While Justin Bieber and One Direction's new albums received a frenzy of attention, there's another recent record that deserves plenty of praise too. Ellie Goulding's Delirium debuted on Nov. 6 and admittedly I haven't been able to stop listening ever since. If you were a fan of "Love Me Like You Do" from the Fifty Shades of Grey soundtrack, prepare to love the rest of the singer's album. It's filled with so many catchy tracks! In case her new music isn't enough of a reason to hop aboard the Ellie Goulding bandwagon, her recent feminist comments will easily turn anyone into a fan. In the latest issue of People, Ellie Goulding discussed double standards in the music industry. She told the magazine,
It annoys me that guys can easily write about one-night stands, but if a girl writes about one? God, that's terrible, you know?

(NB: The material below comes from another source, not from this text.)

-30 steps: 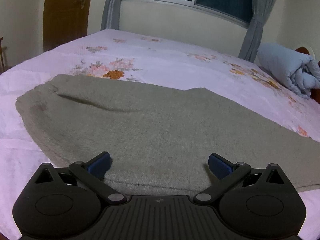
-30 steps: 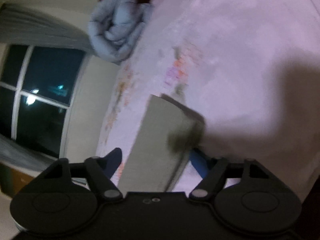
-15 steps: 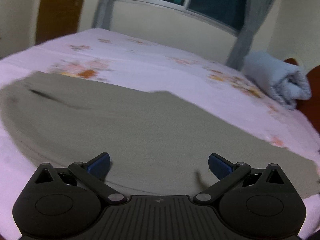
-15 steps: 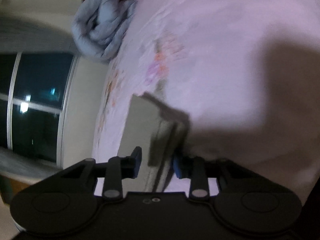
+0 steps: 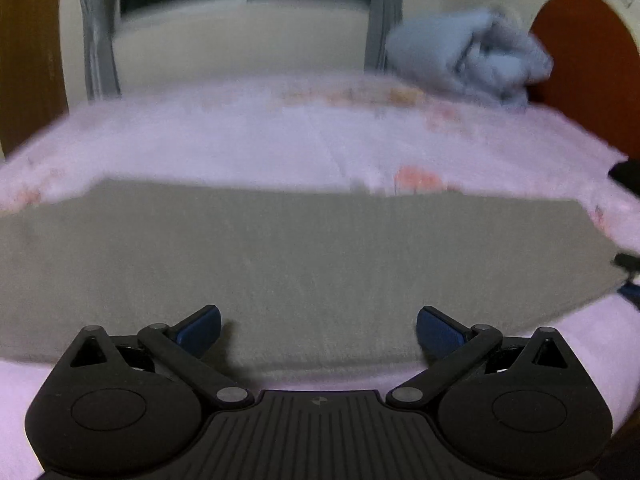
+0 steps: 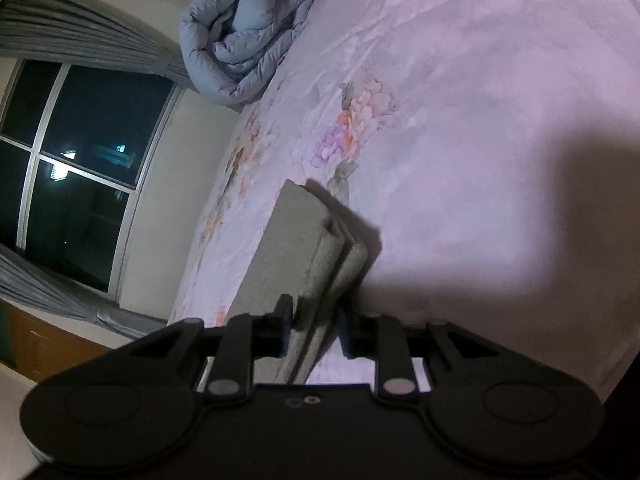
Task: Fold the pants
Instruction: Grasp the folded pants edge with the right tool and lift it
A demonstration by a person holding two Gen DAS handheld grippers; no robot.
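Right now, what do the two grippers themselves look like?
Both match: the left gripper and right gripper have matte black bodies with two round side discs, angled linkage arms with silver pins, and blue-padded jaws. The left shows a ribbed centre panel. No cables or sleeves show.

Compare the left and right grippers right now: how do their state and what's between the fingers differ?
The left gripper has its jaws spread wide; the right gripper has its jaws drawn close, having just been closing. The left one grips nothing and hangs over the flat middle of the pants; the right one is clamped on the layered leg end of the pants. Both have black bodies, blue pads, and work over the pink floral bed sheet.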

Absolutely! What's terrible is that when female singers write about such things, it's considered "trashy" or "provocative." Actually, if women sing about dating in any capacity, it tends to affect how they're viewed. Take a look at the reputation Taylor Swift got for singing about her previous relationships; as she sarcastically sang about in "Blank Space," she's got "a long list of ex lovers / they'll tell you I'm insane." She was dubbed a vengeful, lovesick girl for quite awhile. Since Goulding and Swift are friends, I bet they've got plenty to discuss on the topic. I'd love to sit in on a heart-to-heart between these two — it's bound to be insightful and inspiring.
Overall, Goulding raises an important point. Women should be able to sing about whatever they want, without it affecting their reputations. Especially since guys sing about similar subjects without people even batting an eye. Tying into this idea, fellow British singer Adele recently spoke out about double standards related to gender as well. In Rolling Stone, Adele discussed how female celebrities are frequently asked if their feminists, but the same can't be said for their male counterparts. Looks like there are examples of inequality all around, huh?
On the plus side, Goulding's comments highlighted some progress the music industry has made. She told People,
There are a lot of positive changes in the music industry, and I see those with myself and my entire team, which is mostly women. The music industry is a very male-oriented industry [and] always has been since I've been around.
While music may be a predominately male industry (and the same can be said for other mainstream media, like TV and film), there are people like Goulding sparking change and that's a great place to start. As long as she keeps making music and speaking out about inequalities, things are definitely headed in the right direction.